Hi - thanks for the responses. You are right that I started by copying the
word-counting example. I assumed that this would help spread the load
evenly across the cluster, with each worker receiving a portion of the
stream data - corresponding to one shard's worth - and then keeping the
data local until something invoked a shuffle. I did check that the data
isn't skewed in Kinesis - it seems to be pretty well randomly distributed
across the shards in the stream. In reducing the code to this example, I
hoped to show that a simple calculation would be parallelized. But it
doesn't seem to be! Every RDD count is run on the same executor, as far as
I can see.
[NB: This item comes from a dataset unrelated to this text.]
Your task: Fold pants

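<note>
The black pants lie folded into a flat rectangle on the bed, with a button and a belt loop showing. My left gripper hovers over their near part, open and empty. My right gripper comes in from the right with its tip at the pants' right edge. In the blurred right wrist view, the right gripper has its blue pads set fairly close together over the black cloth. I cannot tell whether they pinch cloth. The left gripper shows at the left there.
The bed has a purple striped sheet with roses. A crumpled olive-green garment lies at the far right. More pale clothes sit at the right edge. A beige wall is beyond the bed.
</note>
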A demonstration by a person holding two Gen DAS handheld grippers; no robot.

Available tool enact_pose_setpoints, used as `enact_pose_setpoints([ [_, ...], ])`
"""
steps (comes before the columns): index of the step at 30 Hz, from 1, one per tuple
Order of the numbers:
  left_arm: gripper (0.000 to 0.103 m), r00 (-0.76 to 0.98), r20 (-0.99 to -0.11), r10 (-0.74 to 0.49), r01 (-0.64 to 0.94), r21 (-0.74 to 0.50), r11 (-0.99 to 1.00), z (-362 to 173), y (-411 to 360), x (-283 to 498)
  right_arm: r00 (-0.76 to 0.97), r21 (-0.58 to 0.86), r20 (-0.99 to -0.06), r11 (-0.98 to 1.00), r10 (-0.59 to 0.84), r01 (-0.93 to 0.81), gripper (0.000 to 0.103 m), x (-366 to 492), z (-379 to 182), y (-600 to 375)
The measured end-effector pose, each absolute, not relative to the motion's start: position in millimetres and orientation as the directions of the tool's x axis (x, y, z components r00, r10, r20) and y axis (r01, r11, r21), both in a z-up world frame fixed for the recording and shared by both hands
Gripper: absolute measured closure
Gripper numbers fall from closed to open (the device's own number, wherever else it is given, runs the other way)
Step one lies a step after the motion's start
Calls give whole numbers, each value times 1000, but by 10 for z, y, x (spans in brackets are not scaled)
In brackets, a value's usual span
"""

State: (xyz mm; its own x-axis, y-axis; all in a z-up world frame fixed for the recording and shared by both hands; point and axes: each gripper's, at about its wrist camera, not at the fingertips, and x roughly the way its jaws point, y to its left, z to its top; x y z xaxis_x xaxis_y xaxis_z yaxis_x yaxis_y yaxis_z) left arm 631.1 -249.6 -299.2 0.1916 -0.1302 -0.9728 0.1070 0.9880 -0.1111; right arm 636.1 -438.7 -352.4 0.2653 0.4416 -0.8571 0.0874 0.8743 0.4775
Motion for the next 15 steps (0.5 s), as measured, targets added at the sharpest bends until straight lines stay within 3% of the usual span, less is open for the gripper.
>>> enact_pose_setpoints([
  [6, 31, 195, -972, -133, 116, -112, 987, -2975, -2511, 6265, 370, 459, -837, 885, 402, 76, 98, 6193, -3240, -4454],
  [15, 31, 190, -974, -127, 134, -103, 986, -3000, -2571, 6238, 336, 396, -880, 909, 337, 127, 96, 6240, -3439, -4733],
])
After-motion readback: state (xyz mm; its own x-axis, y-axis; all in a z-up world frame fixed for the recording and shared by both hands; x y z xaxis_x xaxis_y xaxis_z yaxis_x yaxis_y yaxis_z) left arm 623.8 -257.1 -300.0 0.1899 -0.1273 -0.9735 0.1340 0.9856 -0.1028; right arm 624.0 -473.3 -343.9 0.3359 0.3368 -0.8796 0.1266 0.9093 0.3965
It's such a small example that the simplest explanation to me is
that I misunderstood something :-( I didn't mention that I am running with
"--master yarn", though as far as I know, nothing has changed from the yarn
defaults Cloudera provides.

Graham






On Fri, Jan 27, 2017 at 4:48 AM, Takeshi Yamamuro <linguin....@gmail.com>
wrote:

> Probably, he referred to the word-couting example in kinesis here:
> https://github.com/apache/spark/blob/master/external/kinesis-asl/src/main/
> scala/org/apache/spark/examples/streaming/KinesisWordCountASL.scala#L114
>
>
> On Fri, Jan 27, 2017 at 6:41 PM, ayan guha <guha.a...@gmail.com> wrote:
>
>> Maybe a naive question: why are you creating 1 Dstream per shard? It
>> should be one Dstream corresponding to kinesis stream, isn't it?
>>
>> On Fri, Jan 27, 2017 at 8:09 PM, Takeshi Yamamuro <linguin....@gmail.com>
>> wrote:
>>
>>> Hi,
>>>
>>> Just a guess though, Kinesis shards sometimes have skew data.
>>> So, before you compute something from kinesis RDDs, you'd be better to
>>> repartition them
>>> for better parallelism.
>>>
>>> // maropu
>>>
>>> On Fri, Jan 27, 2017 at 2:54 PM, Graham Clark <grcl...@gmail.com> wrote:
>>>
>>>> Hi everyone - I am building a small prototype in Spark 1.6.0 (cloudera)
>>>> to read information from Kinesis and write it to HDFS in parquet format.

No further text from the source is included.